Alte Urlaubsansprüche: BAG-Urteil zur Verjährung

BAG-Urteil vom 19. März 2019 - 9 AZR 881/16

Die in der Entgeltabrechnung enthaltene Angabe von Urlaubstagen ist in der Regel lediglich eine Wissens-, nicht jedoch eine rechtsgestaltende Willenserklärung des Arbeitgebers. Sie setzt jedoch als tatsächliches Anerkenntnis i.S.d. § 212 Abs. 1 BGB die Verjährungsfrist für die Urlaubsansprüche jeweils neu in Gang.

Sachverhalt

Der Kläger hatte sein Arbeitsverhältnis gekündigt und machte im Zuge dessen Urlaubsabgeltung in Höhe von 20.731,15 € im Umfang von 169,5 Urlaubstagen für die Jahre 2008 - 2013 geltend. Die ihm erteilten Entgeltabrechnungen wiesen in den letzten Jahren den jeweiligen kumulierten Resturlaub aus. In der Abrechnung für den Monat Dezember 2014 ist unter der Überschrift "U Rest VJ" 169,5 angegeben.
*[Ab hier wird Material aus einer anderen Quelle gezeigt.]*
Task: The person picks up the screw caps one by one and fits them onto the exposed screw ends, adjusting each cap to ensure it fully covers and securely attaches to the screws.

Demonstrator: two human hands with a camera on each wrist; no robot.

Der beklagte Arbeitgeber erhob die Einrede der Verjährung.
 

Rechtlicher Hintergrund

Entgeltansprüche aus dem Arbeitsverhältnis unterliegen der Verjährung nach § 194 Abs. 1 BGB. Die regelmäßige Verjährungsfrist beträgt drei Jahre (§ 195 BGB). Sie beginnt, soweit nicht ein anderer Verjährungsbeginn bestimmt ist, mit dem Schluss des Jahres, in dem der Anspruch entstanden ist (§ 199 Abs. 1 Nr. 1 BGB). Nach § 212 Abs. 1 Nr. 1 BGB beginnt die Verjährung erneut, wenn der Schuldner dem Gläubiger gegenüber den Anspruch durch Abschlagszahlung, Zinszahlung, Sicherheitsleistung oder in anderer Weise anerkennt.
 

Entscheidungsgründe

Das Bundesarbeitsgericht bestätigt in seiner Entscheidung zwar seine bisherige Einschätzung, nach der die in einer Entgeltabrechnung enthaltene Mitteilung einer bestimmten Anzahl von Urlaubstagen regelmäßig keine rechtsgestaltende Willenserklärung, sondern lediglich eine Wissenserklärung darstellt. Es bleibt also dabei, dass der Angabe der Urlaustage in aller Regel nicht der Bedeutungsgehalt zukommt, der Arbeitgeber wolle den ausgewiesenen Urlaub auch dann gewähren, wenn er ihn nicht schulde.

Die Entscheidung enthält aber insoweit eine Neuerung, als die Einrede der Verjährung verneint wurde. Das BAG stellte fest, dass die Mitteilung zur Anzahl der Urlaubstage in der Entgeltabrechnung die Qualität eines - rein tatsächlichen - Anerkenntnisses i.S.d. § 212 Abs. 1 Nr. 1 BGB habe. Damit beginne die Verjährungsfrist für die in der Abrechnung ausgewiesenen Urlaubsansprüche jeweils an dem auf die Abrechnung folgenden Tag erneut zu laufen.
 

Fazit

Die Entscheidung des BAG ist teilweise auf Unverständnis gestoßen, da die in § 212 BGB aufgezählten Regelbeispiele (Abschlagszahlung, Zinszahlung, Sicherheitsleistung) eine Handlung des Schuldners voraussetzen. Kritiker monieren, dass die bloße Ausweisung kumulierter Urlaubsansprüche nicht die Qualität einer solchen Handlung habe. Das BAG sieht dies jedoch anders.

Im Ergebnis kann nach der BAG-Entscheidung der Urlaubsanspruch nicht verjähren, wenn die Entgeltabrechnung die Mitteilung der Anzahl der noch bestehenden Urlaubstage enthält. In Bezug auf die Verjährung ist die Angabe der Urlaubstage in den Lohnabrechnungen aus Arbeitgebersicht also nachteilig und – da die Angabe nicht zwingend erforderlich ist – zu überdenken.